### What you will do
Without changing a single character, copy every record below.

[Source records]

------------

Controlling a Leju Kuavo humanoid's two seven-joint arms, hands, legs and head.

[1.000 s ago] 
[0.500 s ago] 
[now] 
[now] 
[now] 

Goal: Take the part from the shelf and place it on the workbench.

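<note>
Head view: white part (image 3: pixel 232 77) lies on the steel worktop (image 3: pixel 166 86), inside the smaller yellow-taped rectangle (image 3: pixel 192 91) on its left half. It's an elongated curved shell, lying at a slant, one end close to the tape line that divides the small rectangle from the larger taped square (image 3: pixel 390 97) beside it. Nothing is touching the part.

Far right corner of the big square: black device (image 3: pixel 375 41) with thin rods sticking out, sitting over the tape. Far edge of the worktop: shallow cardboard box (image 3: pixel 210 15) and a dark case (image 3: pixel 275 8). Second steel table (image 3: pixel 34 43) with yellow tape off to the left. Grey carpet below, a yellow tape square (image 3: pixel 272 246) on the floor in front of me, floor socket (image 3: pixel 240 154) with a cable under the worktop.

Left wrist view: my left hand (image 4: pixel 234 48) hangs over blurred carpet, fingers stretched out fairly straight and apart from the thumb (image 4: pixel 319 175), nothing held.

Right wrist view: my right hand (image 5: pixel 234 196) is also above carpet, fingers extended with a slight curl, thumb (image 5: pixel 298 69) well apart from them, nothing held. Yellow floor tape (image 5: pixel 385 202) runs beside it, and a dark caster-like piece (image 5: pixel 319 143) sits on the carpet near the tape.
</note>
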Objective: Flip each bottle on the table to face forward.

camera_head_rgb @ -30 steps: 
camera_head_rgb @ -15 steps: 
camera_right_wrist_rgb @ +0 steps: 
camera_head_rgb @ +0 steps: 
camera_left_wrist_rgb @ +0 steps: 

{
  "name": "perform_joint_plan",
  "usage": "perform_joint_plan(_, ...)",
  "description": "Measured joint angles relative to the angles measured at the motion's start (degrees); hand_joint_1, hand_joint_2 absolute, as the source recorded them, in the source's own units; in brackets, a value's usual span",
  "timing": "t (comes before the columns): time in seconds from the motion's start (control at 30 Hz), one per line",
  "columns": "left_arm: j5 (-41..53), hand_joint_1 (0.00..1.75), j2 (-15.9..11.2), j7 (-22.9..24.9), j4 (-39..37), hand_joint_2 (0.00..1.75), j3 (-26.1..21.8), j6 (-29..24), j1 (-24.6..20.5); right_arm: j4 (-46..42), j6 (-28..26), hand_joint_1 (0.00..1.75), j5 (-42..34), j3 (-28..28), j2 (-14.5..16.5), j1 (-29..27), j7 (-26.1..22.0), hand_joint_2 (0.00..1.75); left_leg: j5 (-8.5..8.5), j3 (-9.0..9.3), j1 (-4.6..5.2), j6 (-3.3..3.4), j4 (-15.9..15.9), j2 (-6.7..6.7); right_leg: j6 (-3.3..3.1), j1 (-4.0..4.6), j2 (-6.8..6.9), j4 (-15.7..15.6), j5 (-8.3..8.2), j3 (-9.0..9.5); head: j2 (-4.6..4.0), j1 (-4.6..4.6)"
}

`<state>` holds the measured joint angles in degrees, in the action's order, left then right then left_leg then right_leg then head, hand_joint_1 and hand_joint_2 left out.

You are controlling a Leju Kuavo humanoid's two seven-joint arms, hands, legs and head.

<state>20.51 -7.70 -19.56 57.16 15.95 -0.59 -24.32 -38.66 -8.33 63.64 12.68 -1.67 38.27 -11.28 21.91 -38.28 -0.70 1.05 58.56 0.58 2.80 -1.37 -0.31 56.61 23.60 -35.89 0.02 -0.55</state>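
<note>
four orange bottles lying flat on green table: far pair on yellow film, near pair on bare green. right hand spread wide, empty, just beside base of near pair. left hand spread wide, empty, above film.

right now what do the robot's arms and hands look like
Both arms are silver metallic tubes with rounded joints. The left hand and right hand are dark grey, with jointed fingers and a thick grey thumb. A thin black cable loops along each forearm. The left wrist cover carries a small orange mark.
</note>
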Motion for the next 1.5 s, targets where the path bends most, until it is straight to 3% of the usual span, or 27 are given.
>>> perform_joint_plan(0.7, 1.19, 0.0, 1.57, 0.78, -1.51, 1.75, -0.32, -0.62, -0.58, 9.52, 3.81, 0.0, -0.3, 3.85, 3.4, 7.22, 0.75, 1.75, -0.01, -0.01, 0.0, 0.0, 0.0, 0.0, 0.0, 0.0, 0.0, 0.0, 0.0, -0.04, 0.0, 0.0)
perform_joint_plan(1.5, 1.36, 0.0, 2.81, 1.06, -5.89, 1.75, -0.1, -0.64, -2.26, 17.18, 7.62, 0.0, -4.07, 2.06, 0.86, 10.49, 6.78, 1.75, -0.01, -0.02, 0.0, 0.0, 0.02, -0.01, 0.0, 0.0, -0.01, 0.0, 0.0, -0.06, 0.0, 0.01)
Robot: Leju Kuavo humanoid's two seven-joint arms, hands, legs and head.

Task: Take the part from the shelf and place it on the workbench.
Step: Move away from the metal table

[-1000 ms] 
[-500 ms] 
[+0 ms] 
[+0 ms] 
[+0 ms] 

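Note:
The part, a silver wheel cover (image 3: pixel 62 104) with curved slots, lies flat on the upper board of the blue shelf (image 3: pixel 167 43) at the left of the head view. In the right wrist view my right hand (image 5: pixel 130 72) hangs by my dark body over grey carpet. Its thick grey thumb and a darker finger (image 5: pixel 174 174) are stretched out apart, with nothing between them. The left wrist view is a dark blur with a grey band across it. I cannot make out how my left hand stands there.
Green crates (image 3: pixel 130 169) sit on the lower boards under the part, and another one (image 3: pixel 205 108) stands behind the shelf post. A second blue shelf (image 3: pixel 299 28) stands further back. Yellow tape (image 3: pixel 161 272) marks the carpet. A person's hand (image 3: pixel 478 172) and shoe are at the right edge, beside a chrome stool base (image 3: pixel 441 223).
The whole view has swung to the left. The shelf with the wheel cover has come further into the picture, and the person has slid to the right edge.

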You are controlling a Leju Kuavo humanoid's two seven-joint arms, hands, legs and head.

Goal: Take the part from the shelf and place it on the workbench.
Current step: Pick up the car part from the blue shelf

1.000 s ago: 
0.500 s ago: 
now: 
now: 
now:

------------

### Your response
Controlling a Leju Kuavo humanoid's two seven-joint arms, hands, legs and head.

[1.000 s ago] 
[0.500 s ago] 
[now] 
[now] 
[now] 

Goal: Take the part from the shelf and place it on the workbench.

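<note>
Head view: white part (image 3: pixel 232 77) lies on the steel worktop (image 3: pixel 166 86), inside the smaller yellow-taped rectangle (image 3: pixel 192 91) on its left half. It's an elongated curved shell, lying at a slant, one end close to the tape line that divides the small rectangle from the larger taped square (image 3: pixel 390 97) beside it. Nothing is touching the part.

Far right corner of the big square: black device (image 3: pixel 375 41) with thin rods sticking out, sitting over the tape. Far edge of the worktop: shallow cardboard box (image 3: pixel 210 15) and a dark case (image 3: pixel 275 8). Second steel table (image 3: pixel 34 43) with yellow tape off to the left. Grey carpet below, a yellow tape square (image 3: pixel 272 246) on the floor in front of me, floor socket (image 3: pixel 240 154) with a cable under the worktop.

Left wrist view: my left hand (image 4: pixel 234 48) hangs over blurred carpet, fingers stretched out fairly straight and apart from the thumb (image 4: pixel 319 175), nothing held.

Right wrist view: my right hand (image 5: pixel 234 196) is also above carpet, fingers extended with a slight curl, thumb (image 5: pixel 298 69) well apart from them, nothing held. Yellow floor tape (image 5: pixel 385 202) runs beside it, and a dark caster-like piece (image 5: pixel 319 143) sits on the carpet near the tape.
</note>
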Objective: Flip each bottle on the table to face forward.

camera_head_rgb @ -30 steps: 
camera_head_rgb @ -15 steps: 
camera_right_wrist_rgb @ +0 steps: 
camera_head_rgb @ +0 steps: 
camera_left_wrist_rgb @ +0 steps: 

{
  "name": "perform_joint_plan",
  "usage": "perform_joint_plan(_, ...)",
  "description": "Measured joint angles relative to the angles measured at the motion's start (degrees); hand_joint_1, hand_joint_2 absolute, as the source recorded them, in the source's own units; in brackets, a value's usual span",
  "timing": "t (comes before the columns): time in seconds from the motion's start (control at 30 Hz), one per line",
  "columns": "left_arm: j5 (-41..53), hand_joint_1 (0.00..1.75), j2 (-15.9..11.2), j7 (-22.9..24.9), j4 (-39..37), hand_joint_2 (0.00..1.75), j3 (-26.1..21.8), j6 (-29..24), j1 (-24.6..20.5); right_arm: j4 (-46..42), j6 (-28..26), hand_joint_1 (0.00..1.75), j5 (-42..34), j3 (-28..28), j2 (-14.5..16.5), j1 (-29..27), j7 (-26.1..22.0), hand_joint_2 (0.00..1.75); left_leg: j5 (-8.5..8.5), j3 (-9.0..9.3), j1 (-4.6..5.2), j6 (-3.3..3.4), j4 (-15.9..15.9), j2 (-6.7..6.7); right_leg: j6 (-3.3..3.1), j1 (-4.0..4.6), j2 (-6.8..6.9), j4 (-15.7..15.6), j5 (-8.3..8.2), j3 (-9.0..9.5); head: j2 (-4.6..4.0), j1 (-4.6..4.6)"
}

`<state>` holds the measured joint angles in degrees, in the action's order, left then right then left_leg then right_leg then head, hand_joint_1 and hand_joint_2 left out.

You are controlling a Leju Kuavo humanoid's two seven-joint arms, hands, legs and head.

<state>20.51 -7.70 -19.56 57.16 15.95 -0.59 -24.32 -38.66 -8.33 63.64 12.68 -1.67 38.27 -11.28 21.91 -38.28 -0.70 1.05 58.56 0.58 2.80 -1.37 -0.31 56.61 23.60 -35.89 0.02 -0.55</state>
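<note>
four orange bottles lying flat on green table: far pair on yellow film, near pair on bare green. right hand spread wide, empty, just beside base of near pair. left hand spread wide, empty, above film.

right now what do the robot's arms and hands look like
Both arms are silver metallic tubes with rounded joints. The left hand and right hand are dark grey, with jointed fingers and a thick grey thumb. A thin black cable loops along each forearm. The left wrist cover carries a small orange mark.
</note>
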Motion for the next 1.5 s, targets where the path bends most, until it is straight to 3% of the usual span, or 27 are given.
>>> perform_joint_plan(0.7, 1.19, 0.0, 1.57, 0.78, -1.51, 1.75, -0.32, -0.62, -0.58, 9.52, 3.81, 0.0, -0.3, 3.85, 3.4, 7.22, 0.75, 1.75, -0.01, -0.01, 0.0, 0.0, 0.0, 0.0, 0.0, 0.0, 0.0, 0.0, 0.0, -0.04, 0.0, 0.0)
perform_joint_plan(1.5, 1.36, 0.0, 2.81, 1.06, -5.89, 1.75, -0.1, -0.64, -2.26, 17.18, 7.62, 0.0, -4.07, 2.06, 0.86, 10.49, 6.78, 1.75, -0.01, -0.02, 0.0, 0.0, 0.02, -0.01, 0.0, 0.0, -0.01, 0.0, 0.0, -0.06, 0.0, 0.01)
Robot: Leju Kuavo humanoid's two seven-joint arms, hands, legs and head.

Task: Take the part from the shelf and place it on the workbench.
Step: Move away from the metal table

[-1000 ms] 
[-500 ms] 
[+0 ms] 
[+0 ms] 
[+0 ms] 

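Note:
The part, a silver wheel cover (image 3: pixel 62 104) with curved slots, lies flat on the upper board of the blue shelf (image 3: pixel 167 43) at the left of the head view. In the right wrist view my right hand (image 5: pixel 130 72) hangs by my dark body over grey carpet. Its thick grey thumb and a darker finger (image 5: pixel 174 174) are stretched out apart, with nothing between them. The left wrist view is a dark blur with a grey band across it. I cannot make out how my left hand stands there.
Green crates (image 3: pixel 130 169) sit on the lower boards under the part, and another one (image 3: pixel 205 108) stands behind the shelf post. A second blue shelf (image 3: pixel 299 28) stands further back. Yellow tape (image 3: pixel 161 272) marks the carpet. A person's hand (image 3: pixel 478 172) and shoe are at the right edge, beside a chrome stool base (image 3: pixel 441 223).
The whole view has swung to the left. The shelf with the wheel cover has come further into the picture, and the person has slid to the right edge.
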
You are controlling a Leju Kuavo humanoid's two seven-joint arms, hands, legs and head.

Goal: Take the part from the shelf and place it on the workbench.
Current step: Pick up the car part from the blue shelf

1.000 s ago: 
0.500 s ago: 
now: 
now: 
now:

This concludes the answer.